Element-Research / rnn

Recurrent Neural Network library for Torch7's nn
BSD 3-Clause "New" or "Revised" License
939 stars 313 forks source link

Character-level BiLSTM take the first and last hidden state #426

Open allanj opened 6 years ago

allanj commented 6 years ago

I want to implement character embedding with BiLSTM as in this paper(Neural Architectures for Named Entity Recognition Guillaume) . Specifically, I give the characters of a word as input to a BiLSTM. Then I concatenate the last hidden state of the forward LSTM and the first hidden state of the backward LSTM, that's the result I want.

However, I found it would be hard if I have the variable length of words.

Let's say the word contains 3 characters (1 2 and 3), the maximal length is 5. So, the input to the BiLSTM will be the embeddings of the following tokens:

1, 2, 3, 0, 0

But, if I want to take the last hidden state, it would become 0 since the last hidden state is padded by 0. I couldn't let the model know to get the third position as a different sentence has a different position.

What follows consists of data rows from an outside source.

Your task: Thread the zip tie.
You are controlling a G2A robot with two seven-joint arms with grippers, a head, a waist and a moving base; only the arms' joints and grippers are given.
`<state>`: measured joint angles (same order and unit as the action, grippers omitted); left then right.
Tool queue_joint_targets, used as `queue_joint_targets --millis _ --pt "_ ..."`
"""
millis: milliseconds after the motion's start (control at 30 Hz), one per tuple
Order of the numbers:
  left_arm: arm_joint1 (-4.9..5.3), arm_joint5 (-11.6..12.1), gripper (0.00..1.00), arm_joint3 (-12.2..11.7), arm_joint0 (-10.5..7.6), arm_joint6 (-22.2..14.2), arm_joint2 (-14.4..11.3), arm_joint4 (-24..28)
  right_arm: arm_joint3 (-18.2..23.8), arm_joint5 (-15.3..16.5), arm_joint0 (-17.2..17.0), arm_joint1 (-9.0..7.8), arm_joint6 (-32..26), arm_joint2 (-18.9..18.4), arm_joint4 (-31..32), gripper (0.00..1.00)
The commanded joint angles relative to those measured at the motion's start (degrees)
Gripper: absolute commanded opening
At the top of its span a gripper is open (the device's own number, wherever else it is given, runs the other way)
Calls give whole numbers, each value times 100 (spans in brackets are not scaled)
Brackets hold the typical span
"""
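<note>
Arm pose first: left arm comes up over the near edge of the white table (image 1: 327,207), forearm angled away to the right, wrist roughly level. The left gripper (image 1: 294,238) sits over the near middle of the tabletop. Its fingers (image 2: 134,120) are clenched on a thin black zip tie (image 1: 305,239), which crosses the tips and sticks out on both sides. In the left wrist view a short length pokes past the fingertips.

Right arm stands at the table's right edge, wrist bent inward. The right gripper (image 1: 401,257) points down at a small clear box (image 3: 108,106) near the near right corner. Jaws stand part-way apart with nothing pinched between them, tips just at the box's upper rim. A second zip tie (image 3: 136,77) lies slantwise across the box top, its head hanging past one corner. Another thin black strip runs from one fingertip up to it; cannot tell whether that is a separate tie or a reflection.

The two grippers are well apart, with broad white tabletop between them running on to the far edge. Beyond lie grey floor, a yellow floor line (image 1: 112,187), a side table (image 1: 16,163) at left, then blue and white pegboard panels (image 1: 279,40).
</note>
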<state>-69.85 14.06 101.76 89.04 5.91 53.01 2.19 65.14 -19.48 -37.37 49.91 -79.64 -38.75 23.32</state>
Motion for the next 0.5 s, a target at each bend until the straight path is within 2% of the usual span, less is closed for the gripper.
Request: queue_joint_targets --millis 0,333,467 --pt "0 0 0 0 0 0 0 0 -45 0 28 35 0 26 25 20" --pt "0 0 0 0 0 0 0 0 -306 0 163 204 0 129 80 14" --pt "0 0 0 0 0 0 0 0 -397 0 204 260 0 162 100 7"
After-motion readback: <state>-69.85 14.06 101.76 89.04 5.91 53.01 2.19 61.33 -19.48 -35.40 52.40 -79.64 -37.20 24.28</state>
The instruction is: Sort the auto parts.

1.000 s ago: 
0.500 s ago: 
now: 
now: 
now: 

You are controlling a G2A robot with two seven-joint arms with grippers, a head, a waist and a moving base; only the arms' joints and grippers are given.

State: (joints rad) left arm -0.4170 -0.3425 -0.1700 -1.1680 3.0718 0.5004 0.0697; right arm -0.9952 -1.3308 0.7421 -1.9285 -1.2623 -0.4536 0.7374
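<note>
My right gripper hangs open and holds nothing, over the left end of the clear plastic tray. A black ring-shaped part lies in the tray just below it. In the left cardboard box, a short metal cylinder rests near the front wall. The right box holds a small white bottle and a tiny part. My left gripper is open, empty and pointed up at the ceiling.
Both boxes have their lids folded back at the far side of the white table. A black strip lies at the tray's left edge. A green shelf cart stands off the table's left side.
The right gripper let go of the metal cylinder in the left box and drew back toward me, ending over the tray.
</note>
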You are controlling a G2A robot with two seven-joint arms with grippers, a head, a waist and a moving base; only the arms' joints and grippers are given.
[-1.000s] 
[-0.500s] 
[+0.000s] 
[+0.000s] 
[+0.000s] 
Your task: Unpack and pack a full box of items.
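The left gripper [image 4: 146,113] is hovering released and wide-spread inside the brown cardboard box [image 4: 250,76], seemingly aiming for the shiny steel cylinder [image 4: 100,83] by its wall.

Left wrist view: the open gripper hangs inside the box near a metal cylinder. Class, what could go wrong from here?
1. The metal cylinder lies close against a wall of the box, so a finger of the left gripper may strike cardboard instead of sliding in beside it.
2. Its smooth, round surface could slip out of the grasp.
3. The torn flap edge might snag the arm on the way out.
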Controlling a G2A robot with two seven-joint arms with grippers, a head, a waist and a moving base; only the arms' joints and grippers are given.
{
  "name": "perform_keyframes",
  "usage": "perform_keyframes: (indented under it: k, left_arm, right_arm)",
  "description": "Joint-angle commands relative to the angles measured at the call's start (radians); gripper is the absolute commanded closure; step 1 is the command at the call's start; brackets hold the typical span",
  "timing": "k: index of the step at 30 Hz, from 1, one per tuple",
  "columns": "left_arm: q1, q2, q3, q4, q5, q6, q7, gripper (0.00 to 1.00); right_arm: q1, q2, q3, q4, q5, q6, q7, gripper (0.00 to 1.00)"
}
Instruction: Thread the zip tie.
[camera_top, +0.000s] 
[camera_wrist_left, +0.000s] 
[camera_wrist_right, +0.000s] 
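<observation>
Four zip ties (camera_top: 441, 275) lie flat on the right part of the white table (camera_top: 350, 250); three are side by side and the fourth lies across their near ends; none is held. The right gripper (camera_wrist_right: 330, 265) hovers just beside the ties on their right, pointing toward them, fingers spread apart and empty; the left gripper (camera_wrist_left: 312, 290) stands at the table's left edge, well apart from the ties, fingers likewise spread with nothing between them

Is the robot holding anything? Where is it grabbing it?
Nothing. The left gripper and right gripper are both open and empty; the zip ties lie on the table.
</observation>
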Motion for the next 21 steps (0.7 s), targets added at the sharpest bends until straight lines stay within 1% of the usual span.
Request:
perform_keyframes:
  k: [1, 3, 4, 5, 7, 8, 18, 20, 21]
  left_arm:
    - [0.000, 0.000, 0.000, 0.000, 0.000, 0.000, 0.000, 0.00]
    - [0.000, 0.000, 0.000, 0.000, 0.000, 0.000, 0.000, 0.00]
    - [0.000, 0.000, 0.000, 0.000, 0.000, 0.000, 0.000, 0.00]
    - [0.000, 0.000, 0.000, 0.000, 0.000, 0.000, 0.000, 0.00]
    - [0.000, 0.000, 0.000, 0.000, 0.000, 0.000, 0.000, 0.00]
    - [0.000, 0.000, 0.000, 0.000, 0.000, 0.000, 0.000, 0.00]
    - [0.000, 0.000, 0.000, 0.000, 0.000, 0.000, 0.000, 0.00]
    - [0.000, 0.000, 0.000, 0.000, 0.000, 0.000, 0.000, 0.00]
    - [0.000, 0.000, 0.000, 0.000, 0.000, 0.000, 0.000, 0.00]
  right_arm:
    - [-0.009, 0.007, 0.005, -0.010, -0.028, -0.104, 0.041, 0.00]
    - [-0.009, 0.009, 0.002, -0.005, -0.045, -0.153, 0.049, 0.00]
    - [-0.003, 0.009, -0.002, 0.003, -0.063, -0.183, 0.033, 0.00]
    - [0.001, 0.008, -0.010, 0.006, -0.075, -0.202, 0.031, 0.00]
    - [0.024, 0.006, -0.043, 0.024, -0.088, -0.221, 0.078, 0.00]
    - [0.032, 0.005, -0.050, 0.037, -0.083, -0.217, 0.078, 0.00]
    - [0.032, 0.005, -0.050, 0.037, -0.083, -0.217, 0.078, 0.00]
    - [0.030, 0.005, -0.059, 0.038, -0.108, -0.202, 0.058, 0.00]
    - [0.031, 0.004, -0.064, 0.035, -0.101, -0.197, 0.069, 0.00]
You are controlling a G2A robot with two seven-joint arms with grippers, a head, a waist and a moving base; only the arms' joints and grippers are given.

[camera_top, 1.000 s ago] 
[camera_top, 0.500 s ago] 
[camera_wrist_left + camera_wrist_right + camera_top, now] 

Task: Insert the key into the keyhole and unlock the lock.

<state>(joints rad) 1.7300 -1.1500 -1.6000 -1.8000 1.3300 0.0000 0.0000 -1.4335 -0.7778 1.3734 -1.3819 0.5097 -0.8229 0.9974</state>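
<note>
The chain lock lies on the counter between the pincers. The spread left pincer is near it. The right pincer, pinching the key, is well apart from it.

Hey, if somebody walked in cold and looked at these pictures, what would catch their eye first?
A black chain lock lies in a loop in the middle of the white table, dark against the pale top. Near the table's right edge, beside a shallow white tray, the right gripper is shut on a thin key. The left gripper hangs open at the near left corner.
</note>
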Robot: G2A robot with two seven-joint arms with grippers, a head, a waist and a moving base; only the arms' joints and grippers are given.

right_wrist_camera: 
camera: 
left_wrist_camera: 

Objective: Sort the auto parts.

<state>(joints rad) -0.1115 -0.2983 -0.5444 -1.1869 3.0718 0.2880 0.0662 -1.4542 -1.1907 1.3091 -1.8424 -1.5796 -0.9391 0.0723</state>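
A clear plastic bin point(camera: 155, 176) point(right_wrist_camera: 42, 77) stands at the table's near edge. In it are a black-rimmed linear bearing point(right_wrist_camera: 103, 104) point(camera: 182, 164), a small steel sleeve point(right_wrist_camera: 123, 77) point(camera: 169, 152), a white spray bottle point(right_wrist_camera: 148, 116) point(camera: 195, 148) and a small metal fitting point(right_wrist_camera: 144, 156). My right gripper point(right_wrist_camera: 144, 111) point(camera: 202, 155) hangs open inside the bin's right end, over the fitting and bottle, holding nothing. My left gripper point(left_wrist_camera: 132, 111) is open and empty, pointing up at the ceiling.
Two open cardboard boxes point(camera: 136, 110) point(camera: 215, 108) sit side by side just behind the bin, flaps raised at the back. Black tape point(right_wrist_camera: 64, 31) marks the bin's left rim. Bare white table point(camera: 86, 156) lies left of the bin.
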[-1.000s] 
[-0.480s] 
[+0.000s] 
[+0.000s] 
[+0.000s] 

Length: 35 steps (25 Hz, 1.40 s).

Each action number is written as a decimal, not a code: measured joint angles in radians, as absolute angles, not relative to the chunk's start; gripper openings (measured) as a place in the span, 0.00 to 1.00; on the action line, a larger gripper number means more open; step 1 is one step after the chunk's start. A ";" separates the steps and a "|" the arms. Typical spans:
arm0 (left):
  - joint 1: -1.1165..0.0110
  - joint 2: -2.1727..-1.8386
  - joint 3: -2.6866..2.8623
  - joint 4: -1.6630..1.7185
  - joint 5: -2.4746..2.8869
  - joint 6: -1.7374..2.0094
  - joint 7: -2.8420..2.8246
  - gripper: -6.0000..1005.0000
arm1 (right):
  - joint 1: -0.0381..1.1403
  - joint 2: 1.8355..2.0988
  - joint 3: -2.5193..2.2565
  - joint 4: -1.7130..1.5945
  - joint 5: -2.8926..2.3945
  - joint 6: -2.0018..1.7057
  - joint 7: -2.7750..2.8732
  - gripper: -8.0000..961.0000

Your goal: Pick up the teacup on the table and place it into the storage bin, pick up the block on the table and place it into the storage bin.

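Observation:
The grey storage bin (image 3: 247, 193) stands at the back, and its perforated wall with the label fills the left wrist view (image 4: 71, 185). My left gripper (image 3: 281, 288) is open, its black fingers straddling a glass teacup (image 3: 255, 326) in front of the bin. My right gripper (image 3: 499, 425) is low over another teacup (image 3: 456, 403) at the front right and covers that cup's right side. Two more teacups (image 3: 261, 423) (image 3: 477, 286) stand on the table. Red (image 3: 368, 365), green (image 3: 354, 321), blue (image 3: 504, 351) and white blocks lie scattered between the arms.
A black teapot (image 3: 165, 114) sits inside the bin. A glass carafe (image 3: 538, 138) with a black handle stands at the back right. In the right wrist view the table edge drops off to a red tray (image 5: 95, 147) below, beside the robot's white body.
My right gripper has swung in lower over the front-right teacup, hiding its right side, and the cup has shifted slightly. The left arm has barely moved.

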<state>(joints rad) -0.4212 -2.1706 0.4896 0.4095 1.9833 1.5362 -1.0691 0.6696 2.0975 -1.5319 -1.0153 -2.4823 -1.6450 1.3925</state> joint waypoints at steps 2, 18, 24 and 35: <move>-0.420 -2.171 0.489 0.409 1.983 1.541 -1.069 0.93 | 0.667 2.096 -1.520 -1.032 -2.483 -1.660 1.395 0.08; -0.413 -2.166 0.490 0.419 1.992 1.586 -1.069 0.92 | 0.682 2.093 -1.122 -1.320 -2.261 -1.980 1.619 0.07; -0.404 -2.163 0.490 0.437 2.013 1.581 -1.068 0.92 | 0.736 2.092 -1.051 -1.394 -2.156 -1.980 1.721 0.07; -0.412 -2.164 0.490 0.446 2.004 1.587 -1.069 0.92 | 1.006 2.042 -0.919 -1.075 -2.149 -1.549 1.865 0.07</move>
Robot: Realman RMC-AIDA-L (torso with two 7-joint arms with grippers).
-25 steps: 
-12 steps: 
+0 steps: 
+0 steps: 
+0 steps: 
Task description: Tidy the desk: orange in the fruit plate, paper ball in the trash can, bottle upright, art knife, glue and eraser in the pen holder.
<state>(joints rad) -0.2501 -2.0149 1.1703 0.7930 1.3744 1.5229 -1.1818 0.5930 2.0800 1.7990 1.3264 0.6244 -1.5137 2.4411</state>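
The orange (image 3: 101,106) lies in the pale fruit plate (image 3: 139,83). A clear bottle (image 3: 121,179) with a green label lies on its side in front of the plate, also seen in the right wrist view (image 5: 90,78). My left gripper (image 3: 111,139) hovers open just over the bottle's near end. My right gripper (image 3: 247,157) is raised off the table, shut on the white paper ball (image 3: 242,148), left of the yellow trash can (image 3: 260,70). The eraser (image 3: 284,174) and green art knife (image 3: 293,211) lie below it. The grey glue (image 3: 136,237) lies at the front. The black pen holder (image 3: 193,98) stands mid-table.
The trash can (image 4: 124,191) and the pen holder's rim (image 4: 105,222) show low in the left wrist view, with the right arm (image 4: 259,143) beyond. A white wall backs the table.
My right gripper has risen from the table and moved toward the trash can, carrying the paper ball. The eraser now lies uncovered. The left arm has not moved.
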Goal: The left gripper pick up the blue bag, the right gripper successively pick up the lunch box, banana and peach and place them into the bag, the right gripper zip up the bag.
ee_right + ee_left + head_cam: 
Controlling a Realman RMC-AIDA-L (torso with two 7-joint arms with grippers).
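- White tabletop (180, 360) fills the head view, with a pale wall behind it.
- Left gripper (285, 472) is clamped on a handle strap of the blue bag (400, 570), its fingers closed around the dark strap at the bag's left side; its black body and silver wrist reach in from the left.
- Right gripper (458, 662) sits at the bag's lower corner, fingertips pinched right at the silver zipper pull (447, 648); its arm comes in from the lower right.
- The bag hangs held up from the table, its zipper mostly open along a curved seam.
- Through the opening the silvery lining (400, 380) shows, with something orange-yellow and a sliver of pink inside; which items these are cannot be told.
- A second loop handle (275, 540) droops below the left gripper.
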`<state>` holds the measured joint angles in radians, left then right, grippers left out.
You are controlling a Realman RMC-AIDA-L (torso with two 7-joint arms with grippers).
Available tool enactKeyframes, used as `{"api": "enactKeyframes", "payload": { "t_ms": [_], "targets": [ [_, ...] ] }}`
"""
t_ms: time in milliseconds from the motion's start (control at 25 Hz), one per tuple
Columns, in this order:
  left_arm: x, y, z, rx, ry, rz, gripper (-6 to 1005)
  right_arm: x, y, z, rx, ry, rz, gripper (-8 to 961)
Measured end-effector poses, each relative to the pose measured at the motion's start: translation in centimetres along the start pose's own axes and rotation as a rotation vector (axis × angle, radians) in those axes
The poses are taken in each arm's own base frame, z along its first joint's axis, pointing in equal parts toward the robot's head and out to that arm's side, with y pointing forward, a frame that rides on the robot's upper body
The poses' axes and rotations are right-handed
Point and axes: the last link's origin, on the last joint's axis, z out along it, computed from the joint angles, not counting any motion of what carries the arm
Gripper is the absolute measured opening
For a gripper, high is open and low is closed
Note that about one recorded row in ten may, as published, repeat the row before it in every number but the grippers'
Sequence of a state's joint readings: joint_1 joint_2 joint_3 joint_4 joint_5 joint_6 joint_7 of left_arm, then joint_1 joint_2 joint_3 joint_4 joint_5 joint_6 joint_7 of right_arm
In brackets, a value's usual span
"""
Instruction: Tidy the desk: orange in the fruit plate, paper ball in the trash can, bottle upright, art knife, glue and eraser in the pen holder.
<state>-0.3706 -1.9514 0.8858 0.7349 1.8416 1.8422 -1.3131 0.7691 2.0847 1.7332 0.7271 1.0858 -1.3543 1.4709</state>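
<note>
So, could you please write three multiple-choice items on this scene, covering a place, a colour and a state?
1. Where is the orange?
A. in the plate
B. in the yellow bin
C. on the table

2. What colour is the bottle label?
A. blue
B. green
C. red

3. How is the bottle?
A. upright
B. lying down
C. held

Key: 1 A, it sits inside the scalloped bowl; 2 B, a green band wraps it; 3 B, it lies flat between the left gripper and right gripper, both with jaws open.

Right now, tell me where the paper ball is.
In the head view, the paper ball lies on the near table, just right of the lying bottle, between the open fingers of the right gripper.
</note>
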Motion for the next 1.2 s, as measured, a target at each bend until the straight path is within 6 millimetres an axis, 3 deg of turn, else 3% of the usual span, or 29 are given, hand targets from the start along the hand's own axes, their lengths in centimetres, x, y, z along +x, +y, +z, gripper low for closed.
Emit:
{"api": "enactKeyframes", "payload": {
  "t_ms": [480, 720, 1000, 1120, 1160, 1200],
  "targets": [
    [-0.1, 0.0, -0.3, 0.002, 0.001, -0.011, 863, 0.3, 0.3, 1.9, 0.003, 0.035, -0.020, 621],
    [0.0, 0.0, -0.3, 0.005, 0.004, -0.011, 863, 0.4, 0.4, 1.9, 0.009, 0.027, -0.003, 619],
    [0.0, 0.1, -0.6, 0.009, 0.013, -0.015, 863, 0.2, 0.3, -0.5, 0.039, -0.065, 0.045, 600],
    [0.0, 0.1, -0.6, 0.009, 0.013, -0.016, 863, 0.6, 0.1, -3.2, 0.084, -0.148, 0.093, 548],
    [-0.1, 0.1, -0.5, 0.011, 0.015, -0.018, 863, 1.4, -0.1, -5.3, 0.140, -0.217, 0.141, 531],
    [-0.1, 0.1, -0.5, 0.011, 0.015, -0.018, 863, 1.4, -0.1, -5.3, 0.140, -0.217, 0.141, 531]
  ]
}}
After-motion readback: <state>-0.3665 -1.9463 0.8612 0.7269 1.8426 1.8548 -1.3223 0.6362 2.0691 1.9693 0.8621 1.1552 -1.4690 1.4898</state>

tastyminerals commented 6 years ago

This should not be the input to your BiLSTM, you first use a LookupTable to encode character indeces into character vectors. Read 4.1 Character-based models of words paragraph from your paper again.

allanj commented 6 years ago

Yes. Sorry I didn't put an embedding layer before that. The problem is still the same, so the network now becomes the (embedding layer + BiLSTM). Still the same input.

But the problem exists.